– П-понял. – Перед глазами нарисовалась картина: моя Женька в луже крови, которая впитывается в белые простыни… 

– Зин! – дядя явно почувствовал мое настроение. – Думай сейчас только о дороге! Не гони! Медики делают все возможное! Ты здесь ничем помочь не сможешь. Слышишь меня?!

– Услышал. Не буду гнать. – Я прикусил щеку изнутри, чтобы сдержать рвущийся из горла рык отчаяния. 

Злиться на Женьку в этот момент не было сил. Хоть бы выжила! Там разберемся, кто виноват и как дальше быть…

До клиники на Щукинской добрался только к часу дня. Взял белую накидку в гардеробе, лифтом поднялся на нужный этаж, прямо на выходе из лифта столкнулся с тещей и тестем. 

Завидев меня, женщина взвыла пожарной сиреной, с перекошенным лицом шагнула навстречу, набросилась с кулаками, от которых я еле успел заслонить лицо:

– Гад! Урод! Ненавижу! Не-на-ви-жу-у-у!..

– Женя?.. 

8. 8. Зиновий

 

Теща лупила по мне сжатыми кулаками, как по барабану, и то и дело пыталась дотянуться и расцарапать мое лицо.

– Это ты виноват! Ты! Говорила я Женечке: бросай этого урода, который детей не хочет, и рожай! А она – нет, мама, я его люблю… Два аборта из-за тебя сделала! Третий ее убил! Ты убийца! Убийца!..

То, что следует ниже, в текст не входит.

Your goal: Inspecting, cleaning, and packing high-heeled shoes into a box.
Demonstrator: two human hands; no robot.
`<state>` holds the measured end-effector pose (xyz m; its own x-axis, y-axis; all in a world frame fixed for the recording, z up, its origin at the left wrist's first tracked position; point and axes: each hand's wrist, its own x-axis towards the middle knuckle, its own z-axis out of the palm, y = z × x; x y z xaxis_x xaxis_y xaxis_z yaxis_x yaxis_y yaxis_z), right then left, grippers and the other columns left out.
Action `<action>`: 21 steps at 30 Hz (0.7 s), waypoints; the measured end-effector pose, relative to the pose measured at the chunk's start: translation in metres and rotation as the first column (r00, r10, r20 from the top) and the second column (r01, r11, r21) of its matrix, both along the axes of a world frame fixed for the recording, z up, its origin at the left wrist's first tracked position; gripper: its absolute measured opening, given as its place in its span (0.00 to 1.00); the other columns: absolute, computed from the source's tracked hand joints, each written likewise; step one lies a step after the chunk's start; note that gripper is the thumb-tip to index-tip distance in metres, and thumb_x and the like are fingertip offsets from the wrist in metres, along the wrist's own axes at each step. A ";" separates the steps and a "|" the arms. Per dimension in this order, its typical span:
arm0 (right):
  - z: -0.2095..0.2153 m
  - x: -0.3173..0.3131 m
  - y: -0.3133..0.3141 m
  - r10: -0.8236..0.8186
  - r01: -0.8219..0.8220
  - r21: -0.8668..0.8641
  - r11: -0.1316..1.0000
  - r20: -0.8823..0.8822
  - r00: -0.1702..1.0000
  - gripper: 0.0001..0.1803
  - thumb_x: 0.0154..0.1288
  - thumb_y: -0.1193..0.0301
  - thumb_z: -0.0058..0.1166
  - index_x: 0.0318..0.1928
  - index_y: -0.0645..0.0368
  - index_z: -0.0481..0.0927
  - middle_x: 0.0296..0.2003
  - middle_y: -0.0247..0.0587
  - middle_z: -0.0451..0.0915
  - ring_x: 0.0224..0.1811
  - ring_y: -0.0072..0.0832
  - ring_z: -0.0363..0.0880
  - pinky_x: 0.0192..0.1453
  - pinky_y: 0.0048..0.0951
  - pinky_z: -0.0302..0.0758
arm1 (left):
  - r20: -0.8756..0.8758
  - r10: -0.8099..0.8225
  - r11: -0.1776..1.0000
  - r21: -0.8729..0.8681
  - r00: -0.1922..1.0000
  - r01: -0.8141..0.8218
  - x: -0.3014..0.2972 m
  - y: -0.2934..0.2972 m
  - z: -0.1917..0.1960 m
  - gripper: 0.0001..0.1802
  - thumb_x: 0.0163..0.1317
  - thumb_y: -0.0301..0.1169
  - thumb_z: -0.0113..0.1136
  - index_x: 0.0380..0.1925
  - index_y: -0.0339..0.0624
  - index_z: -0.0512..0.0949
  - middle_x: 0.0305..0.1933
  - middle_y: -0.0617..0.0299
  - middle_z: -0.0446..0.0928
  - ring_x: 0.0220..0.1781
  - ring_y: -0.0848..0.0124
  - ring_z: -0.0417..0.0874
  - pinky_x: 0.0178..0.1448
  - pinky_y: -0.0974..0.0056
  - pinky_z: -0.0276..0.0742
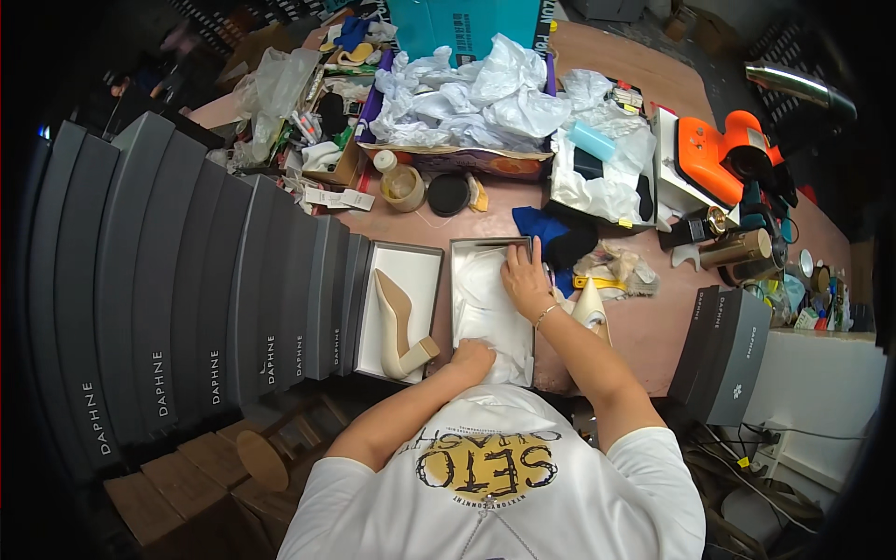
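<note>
A shoebox [455, 280] lined with white tissue paper [481, 294] lies in front of me. My left hand [474, 361] rests at its near left edge with the fingers curled closed against the tissue. What those fingers grip is hidden. Over the far right side of the same box, my right hand [527, 283] has its fingers stretched out, touching the tissue and the rim. Just left, a shallow grey box lid [431, 280] with a white inside holds a cream block-heeled pump [397, 322] on its side. A second cream pump [591, 313] lies beyond my right forearm, which partly covers it.
Stacked dark grey shoeboxes [173, 289] stand like a wall on the left. More shoeboxes [723, 350] are at the right edge. Behind are a large box of crumpled tissue [467, 98], a glue jar [401, 187], blue cloth [541, 227] and an orange device [714, 159].
</note>
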<state>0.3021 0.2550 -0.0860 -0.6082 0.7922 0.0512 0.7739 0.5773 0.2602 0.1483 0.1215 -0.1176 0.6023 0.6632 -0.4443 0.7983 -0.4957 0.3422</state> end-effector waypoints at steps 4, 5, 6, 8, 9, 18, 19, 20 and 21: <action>-0.013 -0.002 0.004 -0.096 0.054 -0.314 0.948 -0.120 0.988 0.10 0.62 0.72 0.47 0.37 0.55 0.82 0.38 0.41 0.78 0.48 0.37 0.76 0.71 0.64 0.44 | 0.490 0.150 0.985 0.005 0.859 -0.175 -0.012 0.003 0.010 0.09 0.50 0.27 0.63 0.32 0.40 0.77 0.34 0.53 0.78 0.38 0.55 0.80 0.48 0.54 0.75; -0.019 0.004 -0.001 -0.086 0.047 -0.318 0.947 -0.111 0.990 0.09 0.62 0.72 0.47 0.37 0.55 0.82 0.38 0.41 0.78 0.47 0.36 0.76 0.71 0.65 0.43 | 0.623 0.217 0.973 -0.072 0.752 -0.221 -0.016 0.009 0.022 0.09 0.49 0.25 0.64 0.31 0.40 0.76 0.34 0.54 0.78 0.37 0.56 0.80 0.47 0.55 0.75; -0.011 0.006 -0.008 -0.072 0.034 -0.326 0.945 -0.105 0.992 0.09 0.62 0.72 0.46 0.37 0.55 0.82 0.37 0.41 0.78 0.47 0.36 0.77 0.71 0.65 0.43 | 0.597 0.395 0.918 -0.229 0.698 -0.324 -0.023 0.017 0.046 0.08 0.49 0.24 0.63 0.29 0.38 0.75 0.32 0.58 0.77 0.35 0.60 0.79 0.44 0.60 0.75; 0.006 0.007 -0.012 -0.063 0.014 -0.336 0.942 -0.134 0.989 0.10 0.61 0.73 0.46 0.37 0.56 0.81 0.36 0.42 0.79 0.45 0.37 0.78 0.69 0.62 0.48 | 0.557 0.693 0.720 -0.502 0.458 -0.479 -0.048 0.033 0.076 0.07 0.50 0.21 0.61 0.28 0.36 0.73 0.29 0.64 0.75 0.31 0.70 0.76 0.38 0.67 0.73; 0.015 0.004 -0.010 -0.063 0.001 -0.342 0.940 -0.168 0.984 0.10 0.61 0.73 0.45 0.37 0.56 0.81 0.36 0.43 0.79 0.44 0.38 0.78 0.68 0.60 0.54 | 0.536 0.801 0.589 -0.625 0.267 -0.512 -0.065 0.039 0.083 0.06 0.52 0.20 0.59 0.29 0.37 0.73 0.27 0.66 0.74 0.30 0.76 0.74 0.35 0.70 0.72; -0.048 -0.058 0.034 -0.306 0.025 -0.566 0.824 -0.406 0.861 0.16 0.61 0.71 0.50 0.50 0.57 0.74 0.42 0.53 0.79 0.44 0.46 0.82 0.42 0.45 0.79 | 0.747 0.542 0.490 0.092 0.386 -0.867 -0.126 0.113 0.099 0.20 0.58 0.32 0.64 0.48 0.35 0.73 0.48 0.47 0.75 0.51 0.54 0.77 0.57 0.58 0.71; -0.048 -0.058 0.033 -0.367 0.084 -0.612 0.787 -0.355 0.860 0.18 0.61 0.69 0.52 0.52 0.56 0.73 0.43 0.53 0.79 0.44 0.47 0.81 0.43 0.45 0.78 | 0.731 0.513 0.519 0.153 0.450 -0.841 -0.125 0.105 0.099 0.23 0.59 0.33 0.64 0.52 0.36 0.73 0.55 0.44 0.74 0.58 0.50 0.74 0.62 0.55 0.69; -0.048 -0.057 0.032 -0.426 0.143 -0.652 0.744 -0.299 0.854 0.19 0.60 0.68 0.54 0.53 0.56 0.73 0.43 0.54 0.79 0.44 0.48 0.81 0.43 0.46 0.78 | 0.736 0.560 0.495 0.071 0.380 -0.866 -0.131 0.092 0.094 0.27 0.60 0.35 0.62 0.57 0.36 0.70 0.62 0.43 0.69 0.65 0.49 0.69 0.66 0.55 0.64; -0.047 -0.057 0.029 -0.484 0.202 -0.694 0.691 -0.237 0.843 0.21 0.60 0.67 0.56 0.54 0.55 0.73 0.44 0.54 0.79 0.43 0.48 0.81 0.44 0.47 0.78 | 0.670 0.660 0.427 0.037 0.340 -0.903 -0.138 0.074 0.085 0.27 0.62 0.37 0.60 0.58 0.35 0.70 0.61 0.42 0.70 0.65 0.49 0.69 0.66 0.55 0.65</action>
<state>0.2455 0.2838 -0.1334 -0.3272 0.8690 -0.3713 0.8984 0.1642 -0.4072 0.0105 0.1957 -0.0328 -0.2784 0.9554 0.0988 0.6294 0.1037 0.7702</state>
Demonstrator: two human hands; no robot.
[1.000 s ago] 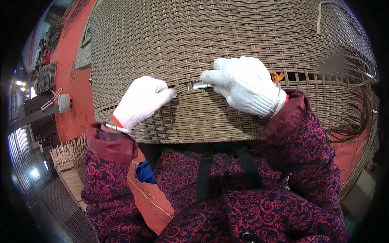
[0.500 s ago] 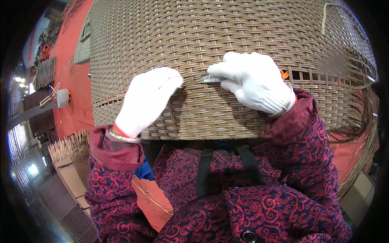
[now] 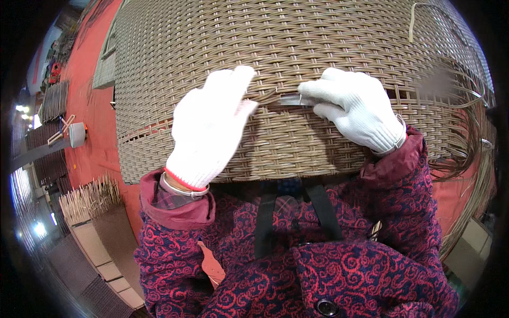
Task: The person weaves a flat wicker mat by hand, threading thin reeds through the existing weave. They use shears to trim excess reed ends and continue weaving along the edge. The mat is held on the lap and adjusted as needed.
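Note:
A large panel of brown woven wicker (image 3: pixel 212 37) lies in front of me. My right hand (image 3: pixel 360 106), in a white knit glove, is closed on a flat silver metal blade (image 3: pixel 295 99). The blade points left, and its tip meets the weave at a row where the strands look slightly lifted. Most of the blade is hidden inside the glove. Just left of the tip is my left hand (image 3: pixel 209 124), also in a white glove. Its fingers are stretched out and its thumb stands apart, with nothing visible between them.
Loose long strands (image 3: pixel 469 143) hang off the panel's right end. A gap in the weave (image 3: pixel 146 131) shows at left. Beyond the left edge are a red floor (image 3: pixel 93 138), a bundle of cut strands (image 3: pixel 93 196) and cartons (image 3: pixel 95 244). One pale strand (image 3: pixel 412 24) sticks up at far right.
My left hand has moved right and opened from a pinched shape. My right hand has shifted a little right with the blade, which shows more now.

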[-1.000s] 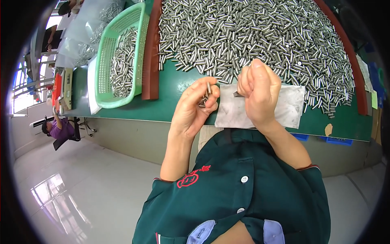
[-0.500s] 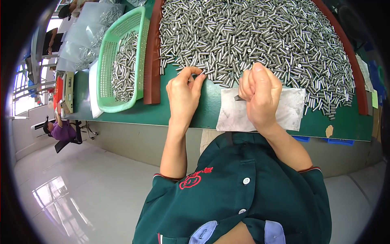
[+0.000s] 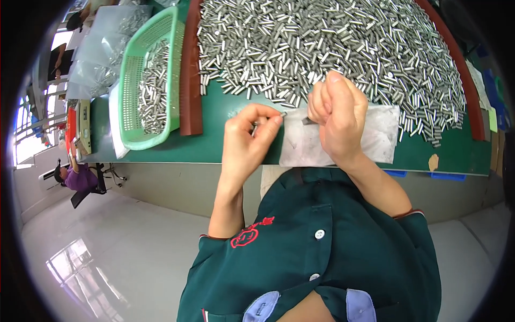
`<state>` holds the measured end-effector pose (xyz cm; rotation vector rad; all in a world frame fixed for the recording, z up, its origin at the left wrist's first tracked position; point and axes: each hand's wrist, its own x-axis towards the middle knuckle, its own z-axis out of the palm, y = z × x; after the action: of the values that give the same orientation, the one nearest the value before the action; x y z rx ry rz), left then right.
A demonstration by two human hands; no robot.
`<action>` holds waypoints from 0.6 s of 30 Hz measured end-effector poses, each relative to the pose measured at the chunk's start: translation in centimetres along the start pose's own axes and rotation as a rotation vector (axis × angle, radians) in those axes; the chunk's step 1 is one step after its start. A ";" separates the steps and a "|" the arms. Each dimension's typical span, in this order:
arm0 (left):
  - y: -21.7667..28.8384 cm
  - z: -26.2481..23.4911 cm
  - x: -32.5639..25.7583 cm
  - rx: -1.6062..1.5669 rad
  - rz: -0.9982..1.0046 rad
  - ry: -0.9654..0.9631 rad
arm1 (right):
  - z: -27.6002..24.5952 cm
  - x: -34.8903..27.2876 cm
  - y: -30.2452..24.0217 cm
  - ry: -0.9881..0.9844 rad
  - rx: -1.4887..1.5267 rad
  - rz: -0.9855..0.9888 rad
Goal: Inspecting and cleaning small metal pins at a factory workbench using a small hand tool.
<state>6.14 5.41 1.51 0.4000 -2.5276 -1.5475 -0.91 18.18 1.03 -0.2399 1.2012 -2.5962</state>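
Observation:
My left hand (image 3: 245,142) pinches a small metal pin (image 3: 283,114) between thumb and forefinger, over the left edge of a smudged white cloth (image 3: 303,150). Above that cloth, my right hand (image 3: 343,121) is closed in a fist with the thumb on top. A flat dark-grey tool tip (image 3: 308,121) sticks out of the fist toward the pin, a short gap away; the rest of the tool is hidden by my fingers. Beyond both hands spreads a large heap of loose, short metal pins (image 3: 322,45) on the green tabletop (image 3: 212,121).
Reddish-brown rails (image 3: 191,80) flank the heap. Left of it stands a green plastic basket (image 3: 174,102) with more pins, beside clear plastic bags (image 3: 102,45) and a scale (image 3: 83,126). A tan scrap (image 3: 433,162) lies near the front edge. A person in purple (image 3: 80,177) sits far left.
My left hand has drawn back from the edge of the heap and moved right, toward the cloth, with the metal pin now showing at its fingertips. My right fist stays above the cloth.

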 end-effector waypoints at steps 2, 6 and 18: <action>0.5 1.1 -0.9 0.096 0.056 0.001 | -0.1 0.1 -0.2 0.034 0.124 0.016; 0.1 2.3 -1.2 0.231 0.110 0.031 | -0.9 0.3 -0.7 0.039 0.238 -0.024; 0.4 2.7 -1.2 0.307 0.149 0.051 | -0.5 0.2 -0.5 0.063 0.117 0.063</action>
<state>6.53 8.26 0.59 0.2741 -2.6897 -1.0877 -1.32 18.82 1.11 -0.0953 1.0539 -2.6255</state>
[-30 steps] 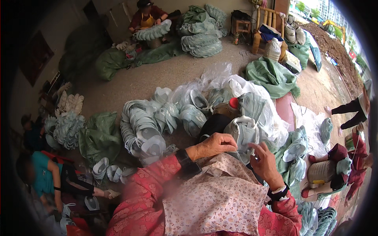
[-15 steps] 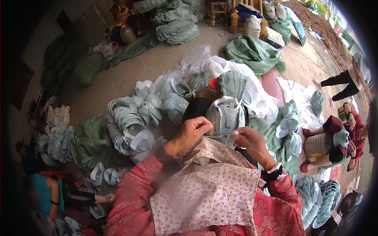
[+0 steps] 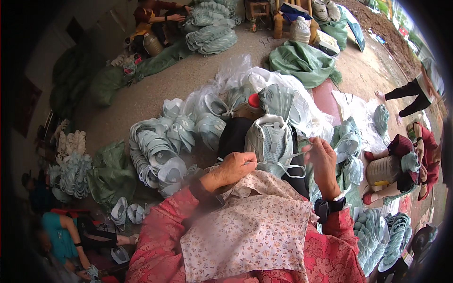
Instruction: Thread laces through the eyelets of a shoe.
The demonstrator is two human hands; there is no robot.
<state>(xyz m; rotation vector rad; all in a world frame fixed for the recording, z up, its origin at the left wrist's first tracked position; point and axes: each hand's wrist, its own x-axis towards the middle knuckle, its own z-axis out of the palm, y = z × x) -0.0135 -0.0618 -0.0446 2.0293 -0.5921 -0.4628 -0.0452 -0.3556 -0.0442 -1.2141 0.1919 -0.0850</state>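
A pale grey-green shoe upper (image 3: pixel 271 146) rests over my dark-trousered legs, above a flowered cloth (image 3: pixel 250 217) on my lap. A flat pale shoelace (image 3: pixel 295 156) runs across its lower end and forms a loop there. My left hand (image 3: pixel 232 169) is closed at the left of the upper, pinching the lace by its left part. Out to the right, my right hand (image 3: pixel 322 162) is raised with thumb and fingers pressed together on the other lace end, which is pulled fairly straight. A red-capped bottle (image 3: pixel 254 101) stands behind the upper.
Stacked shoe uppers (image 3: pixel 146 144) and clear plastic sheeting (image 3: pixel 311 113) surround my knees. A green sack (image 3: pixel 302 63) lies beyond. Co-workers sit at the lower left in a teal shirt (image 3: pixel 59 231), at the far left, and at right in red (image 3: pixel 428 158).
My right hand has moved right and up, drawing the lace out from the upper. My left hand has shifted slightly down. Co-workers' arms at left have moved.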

– Д… д… ды-два?! – я окончательно разучился говорить. 

Через сжатое спазмом горло вырывались сиплые звуки, упирались в намертво сцепившиеся зубы – я даже не мог ничего прокричать в ответ, только мычал, словно немой, и тряс головой, отказываясь верить в услышанное!

Когда моя жена делала аборты?! Как я мог этого не заметить?! И зачем, зачем она лгала своей матери, что это я не хочу детей и заставляю прерывать беременность?

Наконец, мне удалось схватить разъяренную женщину за руки и немного отодвинуть от себя. Я судорожно вдохнул, оторвал взгляд от ее лица и обнаружил, что тесть пытается оттянуть свою жену, обхватив ее за талию, а из другого конца коридора к нам бегут люди в белых халатах.

– Что тут происходит?! Прекратите шуметь! Вы понимаете где находитесь? – накинулась на нас одна медсестра.

– Совсем люди совесть потеряли! – подхватила другая, постарше и пополнее. 

И тут теща закатила глаза и начала заваливаться навзничь. Ее лицо покраснело, дыхание стало хриплым и прерывистым.

– Помогите! – взмолился тесть, подхватывая Надежду Константиновну и пытаясь удержать на весу ее массивное тело. 

Я взял тещу на руки, отнес и уложил на банкетку, обтянутую серым кожзамом. 

– Тонометр! Нашатырь! Каталку! – принялась распоряжаться более полная женщина. Судя по всему, я ошибся, это оказалась не медсестра, а врач. 

Меня оттеснили в сторону, захлопотали вокруг Надежды Константиновны. Я обессиленно прислонился к стене. Колени подрагивали. Пересохшие губы отказывались шевелиться. В голове все еще звучал крик: «убийца! убийца!»

Тесть, ответив на вопросы медиков и проследив за тем, как его жену перекладывают на носилки и увозят в палату, подошел ко мне. 

– Ты это… правда не знал, что Женька аборты делала?

– Не знал, – мотнул я головой. 

– Я тебе верю. Всегда догадывался, что дочка чего-то недоговаривает, – Алексей Васильевич сокрушенно вздохнул. – Но Надю переубедить не смогу. Даже пытаться не буду. Она не переживет, если я сейчас на твою сторону встану. Ты уж прости нас… 

– Я пы… понимаю.

На самом деле я не понимал ничего. В голове воцарилась звенящая пустота. Обрывки мыслей плавали в этой пустоте, словно нити осенней паутины.

– Значит, Женьки больше нет? – зачем-то уточнил я, словно криков тещи мне было мало.

– Умерла дочка. Ушла… так нелепо… – лицо тестя дернулось, скривилось, но глаза остались сухими.

Я был не в состоянии утешить убитого горем отца: сам все еще не мог до конца осознать, что все кончено. Любила меня Женька или нет, врала обо мне своей матери или не врала – все это было уже не важно. Я уже никогда не узнаю, почему она все это сделала с собой… с нами.